Die Leitung des Joshua-Tree-Parks zum Beispiel arbeitet mit einem Budget von sechs Millionen Dollar im Jahr – müsste aber eigentlich das Zehnfache für Instandhaltungen ausgeben. Eintrittsgelder und Spenden reichen zur Finanzierung der Deckungslücke bei Weitem nicht aus. „Lassen wir unsere Nationalparks verfallen?“, fragte CNN besorgt.
Nicht nur Geldmangel ist ein Problem. Bergbaubetriebe dringen in die unmittelbare Nähe einiger Parks vor und gefährden das dortige Ökosystem. Der Uran-Abbau in der Umgebung des Grand Canyon soll bereits Teile des Grundwassers in der weltberühmten Schlucht verseucht haben. Auch die Holzindustrie hat ein Auge auf die waldreichen Parks geworfen.
Manchmal erschüttert zudem die außer Kontrolle geratene Natur das Gleichgewicht in den Parks. In den Everglades hat eine eingeschleppte Python-Art die Zahl kleiner Säugetiere im Schutzgebiet um 90 Prozent dezimiert, wie CNN meldete. In einem Park im Bundesstaat Washington haben sich eigens angesiedelte Bergziegen über die Zeit so stark vermehrt, dass sie den Murmeltieren das Futter wegfressen.
Überschwemmungen, Waldbrände, Stürme
Während Probleme mit Schlangen, Bergziegen und verfallenden Monumenten mit mehr Geld und Personal lösbar wären, stehen die Parks der vielleicht größten Herausforderung von allen machtlos gegenüber: Der weltweite Klimawandel lässt in Alaska und Montana die Gletscher schmelzen und sorgt in anderen Parks für Überschwemmungen, Waldbrände und eine Häufung zerstörerischer Stürme. Selbst die immer heftigeren Winden ausgesetzte Freiheitsstatue könnte in Gefahr geraten, sagte Präsident Barack Obama kürzlich.

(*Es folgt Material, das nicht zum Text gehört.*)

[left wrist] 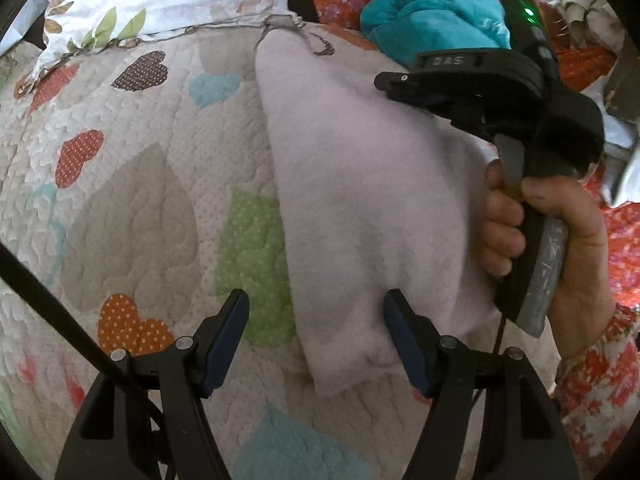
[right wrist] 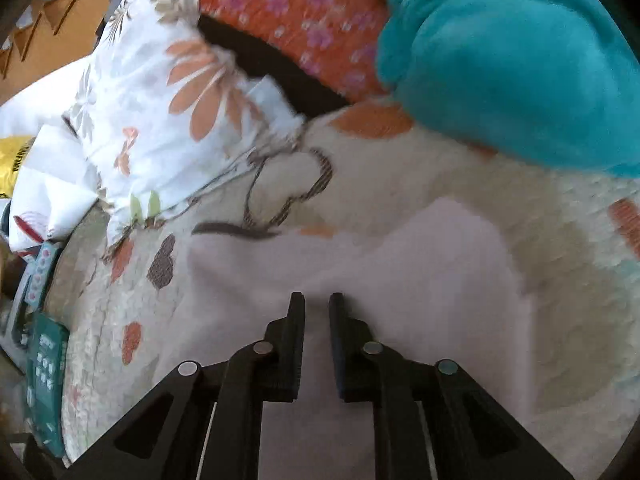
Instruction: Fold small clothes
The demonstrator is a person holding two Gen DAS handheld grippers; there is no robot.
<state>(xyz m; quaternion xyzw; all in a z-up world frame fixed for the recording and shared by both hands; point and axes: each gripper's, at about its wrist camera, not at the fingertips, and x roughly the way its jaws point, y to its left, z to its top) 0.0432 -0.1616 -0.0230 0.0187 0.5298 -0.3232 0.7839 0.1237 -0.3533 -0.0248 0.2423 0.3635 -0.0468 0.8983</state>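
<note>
A pale pink fleece garment (left wrist: 360, 184) lies on the heart-patterned quilt (left wrist: 140, 200), folded into a long wedge. My left gripper (left wrist: 316, 304) is open above its near corner; the right finger (left wrist: 404, 336) is over the cloth, the left finger over the quilt. In the left wrist view the right gripper body (left wrist: 500, 92) is held by a hand over the garment's right edge. In the right wrist view my right gripper (right wrist: 317, 304) is nearly closed, pinching a fold of the pink garment (right wrist: 420, 260) that rises into a ridge between the fingers.
A teal fleece garment (left wrist: 432, 16) lies bunched at the far right, also large in the right wrist view (right wrist: 512, 68). A white floral pillow (left wrist: 152, 0) sits at the back left. An orange floral cover (right wrist: 300, 12) lies behind. Remote controls (right wrist: 44, 352) lie at the left bed edge.
</note>
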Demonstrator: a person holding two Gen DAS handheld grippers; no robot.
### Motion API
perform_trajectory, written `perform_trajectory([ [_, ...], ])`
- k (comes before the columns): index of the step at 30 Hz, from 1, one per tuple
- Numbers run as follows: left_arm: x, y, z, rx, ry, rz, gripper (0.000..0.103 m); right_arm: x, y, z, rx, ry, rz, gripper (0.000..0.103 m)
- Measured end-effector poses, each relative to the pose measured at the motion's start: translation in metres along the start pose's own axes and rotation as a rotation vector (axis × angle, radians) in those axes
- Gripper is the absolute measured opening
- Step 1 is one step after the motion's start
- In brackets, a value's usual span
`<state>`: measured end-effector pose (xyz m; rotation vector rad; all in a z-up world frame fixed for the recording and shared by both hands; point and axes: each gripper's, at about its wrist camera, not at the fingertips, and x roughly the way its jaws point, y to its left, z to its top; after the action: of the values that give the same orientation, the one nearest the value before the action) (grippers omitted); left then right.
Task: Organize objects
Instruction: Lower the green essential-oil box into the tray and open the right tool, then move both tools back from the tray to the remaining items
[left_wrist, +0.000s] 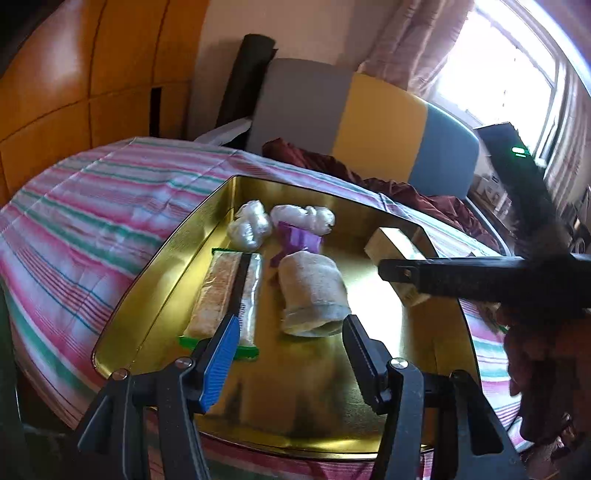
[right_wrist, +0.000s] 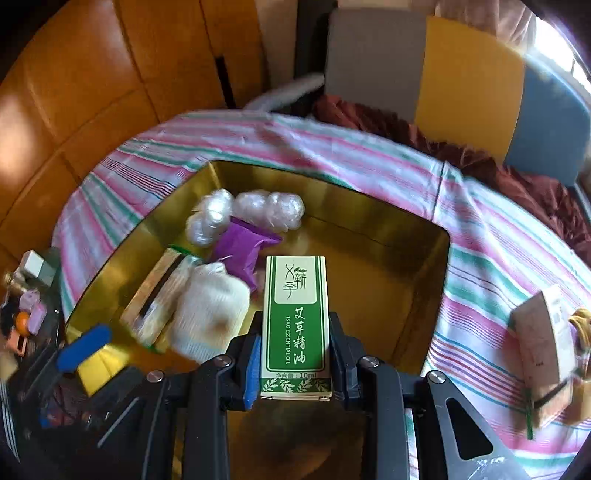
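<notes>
Green box (right_wrist: 296, 325) pinched between right fingers (right_wrist: 255, 363), over gold tin (right_wrist: 388, 236); left fingers (left_wrist: 218, 354) spread

Left wrist view: low and close at the near edge of the gold tray (left_wrist: 155, 280), looking forward and downward along two spread fingers (left_wrist: 218, 354) across the tray floor toward the far striped cloth (left_wrist: 92, 206) and the grey, yellow and blue panel (left_wrist: 369, 122). Window (left_wrist: 509, 74) bright at far right. Right wrist view: higher, tilted more steeply down over the same tray (right_wrist: 424, 258), very near a green box (right_wrist: 295, 321) filling the centre foreground. Shared by both: tray interior, the white rolled sock (left_wrist: 314, 291) (right_wrist: 210, 314), striped cloth (right_wrist: 369, 155), far panel (right_wrist: 461, 70).
</notes>
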<state>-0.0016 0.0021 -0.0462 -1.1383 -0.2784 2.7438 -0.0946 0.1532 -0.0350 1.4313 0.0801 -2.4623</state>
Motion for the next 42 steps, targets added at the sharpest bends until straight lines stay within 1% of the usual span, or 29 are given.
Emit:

Im Glacier National Park in Montana sind mehr als einhundert der ursprünglich 150 Gletscher und Eisfelder bereits verschwunden. Bis zum Jahr 2030 werden wahrscheinlich überhaupt keine mehr übrig sein, wie die „New York Times“ meldete. Am hundertsten Geburtstag der stolzen Nationalparks stimmt der Blick in die Zukunft nicht optimistisch.